Now in many human languages, grammar is different than in English, so it is entirely possible that the order of the components turns out different for a translated string than in English. Also, the nesting of those components may change. We need to allow the translators the freedom to do what is right for the grammar of their target language. That means we need to be able to decompose a translated string back into a tree of syntax nodes that can easily be transformed back into the source programming language again, whether that is HTML, JSX, or even Markdown. This is accomplished by reapplying the mapping between the components and the original tag text to the appropriate parts of the translation.

Consider this translation of our example above into German:

In den <c1>Simple Markdown</c1> System, gibt es <c0>50 Dateien</c1>.

Note that the order of the components is indeed reversed from English -- c1 comes before c0. Ideally, we would like to decompose this into this tree:

root
  "In den "
  c1
    "Simple Markdown"
  "System, gibt es"
  c0
    "50 Dateien"
  "."

From there you can easily reapply the mapping c1 = <span class="copyright"> and c0 = <a href="http://url" title="localizable title">, plus the appropriate close tags of course, to reconstruct the HTML into nicely translated HTML:

In den <span class="copyright">Simple Markdown</span> System, gibt es <a href="http://url" title="localizable title">50 Dateien</a >.

In many cases, the caller of this message accumulator class will have an abstract syntax tree (AST) in memory which is the result of parsing the original English source file with a standard parser. In this case, "c0" and "c1" would map to particular nodes in that tree instead of to snippets of text containing the HTML tags. The caller's AST can be modified for the translation by reusing existing AST nodes in the place of the components.

The goal of the message-accumulator class is to help the caller accumulate a localizable unit (a "message") while traversing the AST of the source file, as well as to be able to decompose a translated string back into a tree that can be easily transformed into AST nodes again.

Usage

Extracting source strings from your source file

The MessageAccumulator class has four main methods to accumulate a string:

  • addText() - Add new text to the current context of the string
  • push() - Start a new context, such as text within an HTML tag
  • pop() - End the current context and return to the previous one
  • getString() - Retrieve the translatable string in this accumulator, where the contexts are hidden with the "c" XML tags

Step 1. Use your parser to generate an abstract syntax tree (AST) that represents the file.

Step 2. Walk the AST, accumulating text as appropriate using addText and pushing contexts for any nodes that do not mark a break in the text. For example, if your HTML parser has some text followed by the "b" tag, then that "b" tag should not cause a break in the text.
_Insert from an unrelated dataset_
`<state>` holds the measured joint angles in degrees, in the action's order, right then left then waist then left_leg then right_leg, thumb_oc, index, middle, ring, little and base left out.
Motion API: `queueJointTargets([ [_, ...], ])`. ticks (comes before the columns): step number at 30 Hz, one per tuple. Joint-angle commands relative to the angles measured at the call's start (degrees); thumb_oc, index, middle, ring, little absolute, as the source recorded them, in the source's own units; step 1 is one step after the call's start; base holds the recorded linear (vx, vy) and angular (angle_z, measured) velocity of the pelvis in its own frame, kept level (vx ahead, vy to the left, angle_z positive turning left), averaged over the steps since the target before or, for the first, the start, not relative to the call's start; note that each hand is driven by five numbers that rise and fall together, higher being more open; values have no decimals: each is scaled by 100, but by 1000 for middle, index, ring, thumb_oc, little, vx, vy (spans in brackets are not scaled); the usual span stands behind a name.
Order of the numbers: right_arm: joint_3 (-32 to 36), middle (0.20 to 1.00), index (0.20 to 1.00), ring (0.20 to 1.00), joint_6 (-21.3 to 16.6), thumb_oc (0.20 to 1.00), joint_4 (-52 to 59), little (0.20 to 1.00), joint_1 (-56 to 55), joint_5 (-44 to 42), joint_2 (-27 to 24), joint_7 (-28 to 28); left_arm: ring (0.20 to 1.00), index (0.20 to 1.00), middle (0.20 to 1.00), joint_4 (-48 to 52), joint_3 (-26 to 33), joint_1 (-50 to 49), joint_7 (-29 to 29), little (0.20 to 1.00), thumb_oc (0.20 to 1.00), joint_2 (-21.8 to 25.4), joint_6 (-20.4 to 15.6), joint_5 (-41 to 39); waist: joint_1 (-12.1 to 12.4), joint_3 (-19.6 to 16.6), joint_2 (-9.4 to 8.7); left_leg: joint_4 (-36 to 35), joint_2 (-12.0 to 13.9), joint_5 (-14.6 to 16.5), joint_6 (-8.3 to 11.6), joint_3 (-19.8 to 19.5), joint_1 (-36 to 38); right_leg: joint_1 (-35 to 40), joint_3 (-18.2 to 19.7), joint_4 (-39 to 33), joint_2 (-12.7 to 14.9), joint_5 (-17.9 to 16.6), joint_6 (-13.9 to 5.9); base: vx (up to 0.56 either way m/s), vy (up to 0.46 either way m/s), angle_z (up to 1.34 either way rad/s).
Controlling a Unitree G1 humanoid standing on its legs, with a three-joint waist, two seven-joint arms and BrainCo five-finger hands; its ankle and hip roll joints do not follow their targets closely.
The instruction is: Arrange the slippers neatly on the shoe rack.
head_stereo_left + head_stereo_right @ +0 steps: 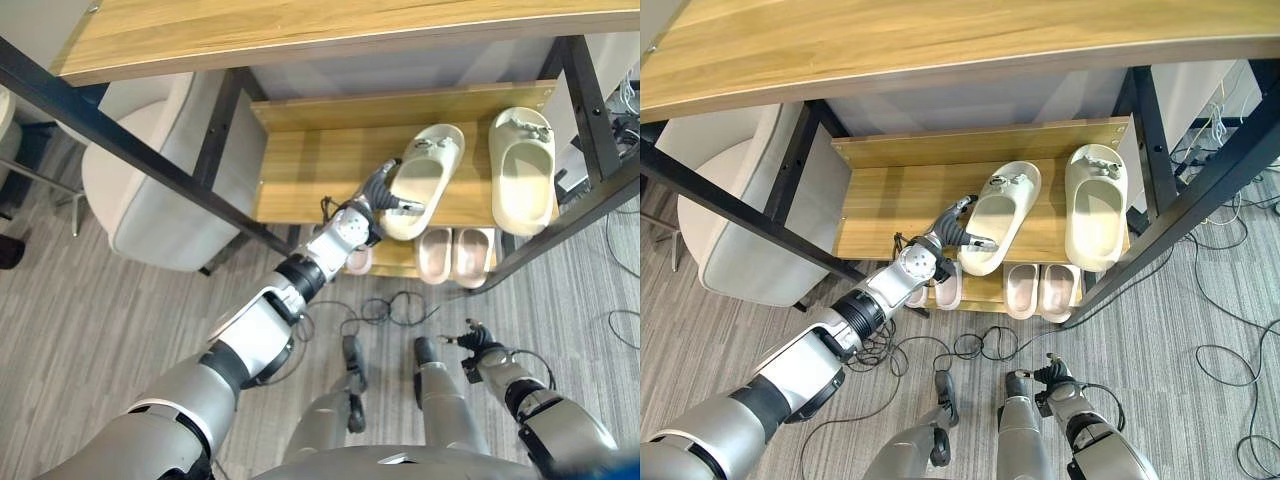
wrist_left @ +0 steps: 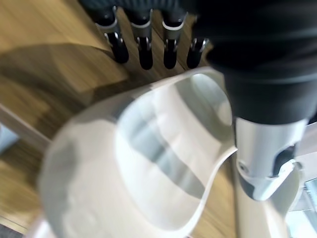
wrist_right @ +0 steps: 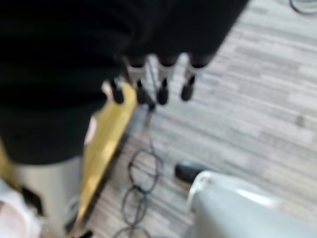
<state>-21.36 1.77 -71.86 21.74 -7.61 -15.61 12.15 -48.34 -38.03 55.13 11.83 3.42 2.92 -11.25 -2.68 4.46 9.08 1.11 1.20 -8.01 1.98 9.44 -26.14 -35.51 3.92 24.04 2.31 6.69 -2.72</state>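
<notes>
Item, cream slipper (image 1: 425,180), angled on the rack (image 1: 300,170) shelf beside its straight mate (image 1: 522,165): my left hand (image 1: 383,195) grips its heel rim, right hand (image 1: 478,345) idle with fingers relaxed; risk I see: a twist sliding it off the front edge.

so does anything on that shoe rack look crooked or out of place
Yes. On the upper shelf, the cream slipper held at its heel by the left hand lies slanted, while its mate beside it points straight. The pink slippers on the lower shelf sit side by side.
</notes>
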Motion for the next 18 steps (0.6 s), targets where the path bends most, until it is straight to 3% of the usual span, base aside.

The code should push a new context and continue to accumulate more text.

Step 3. At some point, the parser will eventually come to a node in the AST that marks a break in the translatable message. (Or it will come to the end of the file!) For example in HTML, you might encounter a <div> tag. When this happens, the current value of the message accumulator is the translatable string. The code can retrieve the string using the getString method, and this string can be sent into the localization process. Typical the code will then create a new MessageAccumulator instance for the next piece of text.

Localizing your source file

At some point, the translations of all the strings will be done, and the localized file can be reconstructed.

To do this, the code starts with the source file and the set of translations from your localization system, in the form of resource files or a translation server.

Step 1. The source file is reparsed and re-walked as above, but this time, you keep track of nodes in the AST by pushing them into your contexts. This decorates the nodes in the accumulator with the AST nodes. Doing this creates a mapping between contexts and the AST nodes that they represent. The push() method takes a parameter that is your AST node.

Step 2. As the code walks the nodes and hit some node that causes the end of the translatable text, it can then apply the translation. The result of getString() gives the translatable source, and the translation of that is looked up in the translation system. Then, the code will create a new MessageAccumulator from that translated string plus the current MessageAccumulator containing the source string. This will apply the mapping from context to AST node appropriately to the translated MessageAccumulator.

Step 3. Walk the new translated MessageAccumulator again, converting the MessageAccumulator nodes into AST nodes. Then, replace the AST nodes with these new ones.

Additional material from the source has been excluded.